YOUR OBJECTIVE ▸
Set each entry down exactly as written.

RECORD SET Block Start

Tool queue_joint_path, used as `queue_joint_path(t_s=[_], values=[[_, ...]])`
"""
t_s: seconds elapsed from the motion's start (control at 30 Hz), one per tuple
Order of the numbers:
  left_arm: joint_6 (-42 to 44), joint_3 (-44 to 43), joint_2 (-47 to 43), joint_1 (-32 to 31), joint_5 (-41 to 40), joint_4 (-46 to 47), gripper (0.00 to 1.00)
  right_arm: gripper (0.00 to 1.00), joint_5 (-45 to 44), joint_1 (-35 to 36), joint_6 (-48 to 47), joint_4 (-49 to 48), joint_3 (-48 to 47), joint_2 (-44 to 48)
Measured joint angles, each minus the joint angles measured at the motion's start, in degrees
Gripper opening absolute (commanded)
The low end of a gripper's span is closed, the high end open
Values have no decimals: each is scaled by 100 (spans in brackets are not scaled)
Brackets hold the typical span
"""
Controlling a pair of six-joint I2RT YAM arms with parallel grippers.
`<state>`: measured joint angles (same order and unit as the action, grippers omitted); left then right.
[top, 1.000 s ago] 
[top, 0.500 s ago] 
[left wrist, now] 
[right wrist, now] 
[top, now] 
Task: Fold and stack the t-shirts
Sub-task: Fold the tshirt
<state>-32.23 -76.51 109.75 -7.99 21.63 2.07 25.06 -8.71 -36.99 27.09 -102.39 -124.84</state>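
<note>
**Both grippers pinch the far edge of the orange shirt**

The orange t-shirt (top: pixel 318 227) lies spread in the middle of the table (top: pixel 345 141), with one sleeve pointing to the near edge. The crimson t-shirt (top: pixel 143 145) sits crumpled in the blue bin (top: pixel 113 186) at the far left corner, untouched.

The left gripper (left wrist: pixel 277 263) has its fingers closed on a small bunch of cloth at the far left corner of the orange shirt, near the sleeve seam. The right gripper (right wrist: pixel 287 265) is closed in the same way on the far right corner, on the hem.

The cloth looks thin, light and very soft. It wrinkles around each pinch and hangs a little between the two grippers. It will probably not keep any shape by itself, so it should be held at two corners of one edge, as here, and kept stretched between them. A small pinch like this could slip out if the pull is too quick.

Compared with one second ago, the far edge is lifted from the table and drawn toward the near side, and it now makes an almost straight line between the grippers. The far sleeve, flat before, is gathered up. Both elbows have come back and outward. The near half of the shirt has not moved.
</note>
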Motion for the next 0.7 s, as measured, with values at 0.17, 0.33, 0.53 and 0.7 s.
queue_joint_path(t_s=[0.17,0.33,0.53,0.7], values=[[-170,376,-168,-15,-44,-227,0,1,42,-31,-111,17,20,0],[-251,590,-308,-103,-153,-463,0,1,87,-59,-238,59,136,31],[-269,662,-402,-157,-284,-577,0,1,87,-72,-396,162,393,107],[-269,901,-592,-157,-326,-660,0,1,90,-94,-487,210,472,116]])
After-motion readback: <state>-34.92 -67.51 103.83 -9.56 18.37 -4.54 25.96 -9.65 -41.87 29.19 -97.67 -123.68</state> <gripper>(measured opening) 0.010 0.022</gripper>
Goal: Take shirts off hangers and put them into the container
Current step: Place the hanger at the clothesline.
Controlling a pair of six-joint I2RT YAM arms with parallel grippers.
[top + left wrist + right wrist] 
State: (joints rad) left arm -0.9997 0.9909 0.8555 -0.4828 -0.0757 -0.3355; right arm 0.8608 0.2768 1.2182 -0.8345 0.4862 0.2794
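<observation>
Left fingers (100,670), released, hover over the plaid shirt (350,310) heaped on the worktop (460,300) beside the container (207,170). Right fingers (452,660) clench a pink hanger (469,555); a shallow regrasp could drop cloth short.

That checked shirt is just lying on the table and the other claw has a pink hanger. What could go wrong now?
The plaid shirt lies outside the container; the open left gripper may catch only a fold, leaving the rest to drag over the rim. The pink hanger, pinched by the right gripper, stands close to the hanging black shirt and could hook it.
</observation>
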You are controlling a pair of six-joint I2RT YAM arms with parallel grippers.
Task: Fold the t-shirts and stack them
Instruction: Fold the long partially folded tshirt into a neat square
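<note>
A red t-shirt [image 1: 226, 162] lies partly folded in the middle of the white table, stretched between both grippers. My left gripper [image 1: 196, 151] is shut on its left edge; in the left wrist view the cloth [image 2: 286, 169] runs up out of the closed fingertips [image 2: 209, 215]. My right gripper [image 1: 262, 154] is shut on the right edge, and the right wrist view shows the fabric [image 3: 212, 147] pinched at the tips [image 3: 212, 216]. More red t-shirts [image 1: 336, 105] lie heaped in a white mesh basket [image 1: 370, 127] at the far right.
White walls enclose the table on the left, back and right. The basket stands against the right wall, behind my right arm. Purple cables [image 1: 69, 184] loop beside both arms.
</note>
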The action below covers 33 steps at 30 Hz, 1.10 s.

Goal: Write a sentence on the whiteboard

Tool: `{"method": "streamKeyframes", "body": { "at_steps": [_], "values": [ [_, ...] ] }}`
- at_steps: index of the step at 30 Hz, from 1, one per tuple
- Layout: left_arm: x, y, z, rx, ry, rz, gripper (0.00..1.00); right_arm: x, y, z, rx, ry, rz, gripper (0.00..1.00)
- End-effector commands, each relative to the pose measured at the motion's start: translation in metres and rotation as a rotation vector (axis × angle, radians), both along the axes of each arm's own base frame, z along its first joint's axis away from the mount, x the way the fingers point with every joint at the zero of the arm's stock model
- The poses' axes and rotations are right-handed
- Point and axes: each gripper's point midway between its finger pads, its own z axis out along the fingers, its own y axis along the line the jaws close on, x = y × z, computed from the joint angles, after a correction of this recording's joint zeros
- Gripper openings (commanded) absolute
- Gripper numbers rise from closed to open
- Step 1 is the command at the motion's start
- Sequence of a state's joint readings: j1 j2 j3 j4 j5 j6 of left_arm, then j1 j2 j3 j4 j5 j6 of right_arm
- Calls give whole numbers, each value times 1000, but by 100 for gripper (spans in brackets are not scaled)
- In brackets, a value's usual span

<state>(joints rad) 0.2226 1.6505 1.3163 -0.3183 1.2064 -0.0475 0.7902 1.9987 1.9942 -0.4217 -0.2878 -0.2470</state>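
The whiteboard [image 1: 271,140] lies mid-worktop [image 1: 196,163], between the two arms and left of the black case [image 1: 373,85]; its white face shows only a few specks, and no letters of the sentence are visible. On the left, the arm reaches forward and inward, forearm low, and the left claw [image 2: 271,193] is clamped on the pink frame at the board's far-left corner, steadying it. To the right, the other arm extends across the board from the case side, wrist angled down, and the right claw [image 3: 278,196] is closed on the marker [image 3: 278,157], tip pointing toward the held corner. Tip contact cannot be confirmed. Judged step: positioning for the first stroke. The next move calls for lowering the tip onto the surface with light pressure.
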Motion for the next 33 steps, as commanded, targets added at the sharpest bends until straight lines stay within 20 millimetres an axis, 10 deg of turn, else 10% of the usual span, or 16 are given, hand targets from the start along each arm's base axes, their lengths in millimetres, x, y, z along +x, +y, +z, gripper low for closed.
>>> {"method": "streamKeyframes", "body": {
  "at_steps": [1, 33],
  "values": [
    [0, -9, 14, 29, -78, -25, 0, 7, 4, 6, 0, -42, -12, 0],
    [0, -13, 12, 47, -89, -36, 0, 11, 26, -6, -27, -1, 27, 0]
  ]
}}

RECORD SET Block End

ANSWER SECTION ▸
Tool queue_joint_path, used as `queue_joint_path(t_s=[_], values=[[_, ...]])`
"""
t_s: seconds elapsed from the motion's start (control at 30 Hz), one per tuple
Order of the numbers:
  left_arm: joint_6 (-42 to 44), joint_3 (-44 to 43), joint_2 (-47 to 43), joint_1 (-32 to 31), joint_5 (-41 to 40), joint_4 (-46 to 47), gripper (0.00 to 1.00)
  right_arm: gripper (0.00 to 1.00), joint_5 (-45 to 44), joint_1 (-35 to 36), joint_6 (-48 to 47), joint_4 (-49 to 48), joint_3 (-48 to 47), joint_2 (-44 to 48)
Measured joint angles, each minus the joint angles measured at the motion's start, in degrees
Gripper opening absolute (commanded)
The low end of a gripper's span is closed, the high end open
Values have no decimals: each is scaled by 100 (spans in brackets are not scaled)
Brackets hold the typical span
"""
Controlling a pair of six-joint I2RT YAM arms with parallel grippers.
`<state>`: measured joint angles (same order and unit as the action, grippers omitted); left then right.
[top, 1.000 s ago] 
[top, 0.500 s ago] 
[left wrist, now] 
[right wrist, now] 
[top, now] 
Task: Fold and stack the t-shirts
Sub-task: Fold the tshirt
<state>-32.23 -76.51 109.75 -7.99 21.63 2.07 25.06 -8.71 -36.99 27.09 -102.39 -124.84</state>
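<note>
**Both grippers pinch the far edge of the orange shirt**

The orange t-shirt (top: pixel 318 227) lies spread in the middle of the table (top: pixel 345 141), with one sleeve pointing to the near edge. The crimson t-shirt (top: pixel 143 145) sits crumpled in the blue bin (top: pixel 113 186) at the far left corner, untouched.

The left gripper (left wrist: pixel 277 263) has its fingers closed on a small bunch of cloth at the far left corner of the orange shirt, near the sleeve seam. The right gripper (right wrist: pixel 287 265) is closed in the same way on the far right corner, on the hem.

The cloth looks thin, light and very soft. It wrinkles around each pinch and hangs a little between the two grippers. It will probably not keep any shape by itself, so it should be held at two corners of one edge, as here, and kept stretched between them. A small pinch like this could slip out if the pull is too quick.

Compared with one second ago, the far edge is lifted from the table and drawn toward the near side, and it now makes an almost straight line between the grippers. The far sleeve, flat before, is gathered up. Both elbows have come back and outward. The near half of the shirt has not moved.
</note>
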Motion for the next 0.7 s, as measured, with values at 0.17, 0.33, 0.53 and 0.7 s.
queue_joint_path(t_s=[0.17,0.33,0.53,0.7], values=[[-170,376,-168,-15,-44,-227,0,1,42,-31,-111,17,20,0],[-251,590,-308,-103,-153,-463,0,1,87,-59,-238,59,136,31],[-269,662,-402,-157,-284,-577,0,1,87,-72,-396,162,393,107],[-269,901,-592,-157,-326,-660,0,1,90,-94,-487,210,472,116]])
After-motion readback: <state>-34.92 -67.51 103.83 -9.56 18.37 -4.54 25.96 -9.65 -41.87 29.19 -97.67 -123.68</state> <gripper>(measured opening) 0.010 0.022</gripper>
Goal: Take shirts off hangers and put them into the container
Current step: Place the hanger at the clothesline.
Controlling a pair of six-joint I2RT YAM arms with parallel grippers.
[top + left wrist + right wrist] 
State: (joints rad) left arm -0.9997 0.9909 0.8555 -0.4828 -0.0757 -0.3355; right arm 0.8608 0.2768 1.2182 -0.8345 0.4862 0.2794
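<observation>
Left fingers (100,670), released, hover over the plaid shirt (350,310) heaped on the worktop (460,300) beside the container (207,170). Right fingers (452,660) clench a pink hanger (469,555); a shallow regrasp could drop cloth short.

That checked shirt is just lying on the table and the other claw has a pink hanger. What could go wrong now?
The plaid shirt lies outside the container; the open left gripper may catch only a fold, leaving the rest to drag over the rim. The pink hanger, pinched by the right gripper, stands close to the hanging black shirt and could hook it.
</observation>
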You are controlling a pair of six-joint I2RT YAM arms with parallel grippers.
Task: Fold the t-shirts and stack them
Instruction: Fold the long partially folded tshirt into a neat square
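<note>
A red t-shirt [image 1: 226, 162] lies partly folded in the middle of the white table, stretched between both grippers. My left gripper [image 1: 196, 151] is shut on its left edge; in the left wrist view the cloth [image 2: 286, 169] runs up out of the closed fingertips [image 2: 209, 215]. My right gripper [image 1: 262, 154] is shut on the right edge, and the right wrist view shows the fabric [image 3: 212, 147] pinched at the tips [image 3: 212, 216]. More red t-shirts [image 1: 336, 105] lie heaped in a white mesh basket [image 1: 370, 127] at the far right.
White walls enclose the table on the left, back and right. The basket stands against the right wall, behind my right arm. Purple cables [image 1: 69, 184] loop beside both arms.
</note>
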The action below covers 33 steps at 30 Hz, 1.10 s.

Goal: Write a sentence on the whiteboard

Tool: `{"method": "streamKeyframes", "body": { "at_steps": [_], "values": [ [_, ...] ] }}`
- at_steps: index of the step at 30 Hz, from 1, one per tuple
- Layout: left_arm: x, y, z, rx, ry, rz, gripper (0.00..1.00); right_arm: x, y, z, rx, ry, rz, gripper (0.00..1.00)
- End-effector commands, each relative to the pose measured at the motion's start: translation in metres and rotation as a rotation vector (axis × angle, radians), both along the axes of each arm's own base frame, z along its first joint's axis away from the mount, x the way the fingers point with every joint at the zero of the arm's stock model
- The poses' axes and rotations are right-handed
- Point and axes: each gripper's point midway between its finger pads, its own z axis out along the fingers, its own y axis along the line the jaws close on, x = y × z, computed from the joint angles, after a correction of this recording's joint zeros
- Gripper openings (commanded) absolute
- Gripper numbers rise from closed to open
- Step 1 is the command at the motion's start
- Sequence of a state's joint readings: j1 j2 j3 j4 j5 j6 of left_arm, then j1 j2 j3 j4 j5 j6 of right_arm
- Calls give whole numbers, each value times 1000, but by 100 for gripper (spans in brackets are not scaled)
- In brackets, a value's usual span

<state>(joints rad) 0.2226 1.6505 1.3163 -0.3183 1.2064 -0.0475 0.7902 1.9987 1.9942 -0.4217 -0.2878 -0.2470</state>
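The whiteboard [image 1: 271,140] lies mid-worktop [image 1: 196,163], between the two arms and left of the black case [image 1: 373,85]; its white face shows only a few specks, and no letters of the sentence are visible. On the left, the arm reaches forward and inward, forearm low, and the left claw [image 2: 271,193] is clamped on the pink frame at the board's far-left corner, steadying it. To the right, the other arm extends across the board from the case side, wrist angled down, and the right claw [image 3: 278,196] is closed on the marker [image 3: 278,157], tip pointing toward the held corner. Tip contact cannot be confirmed. Judged step: positioning for the first stroke. The next move calls for lowering the tip onto the surface with light pressure.
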Motion for the next 33 steps, as commanded, targets added at the sharpest bends until straight lines stay within 20 millimetres an axis, 10 deg of turn, else 10% of the usual span, or 16 are given, hand targets from the start along each arm's base axes, their lengths in millimetres, x, y, z along +x, +y, +z, gripper low for closed.
>>> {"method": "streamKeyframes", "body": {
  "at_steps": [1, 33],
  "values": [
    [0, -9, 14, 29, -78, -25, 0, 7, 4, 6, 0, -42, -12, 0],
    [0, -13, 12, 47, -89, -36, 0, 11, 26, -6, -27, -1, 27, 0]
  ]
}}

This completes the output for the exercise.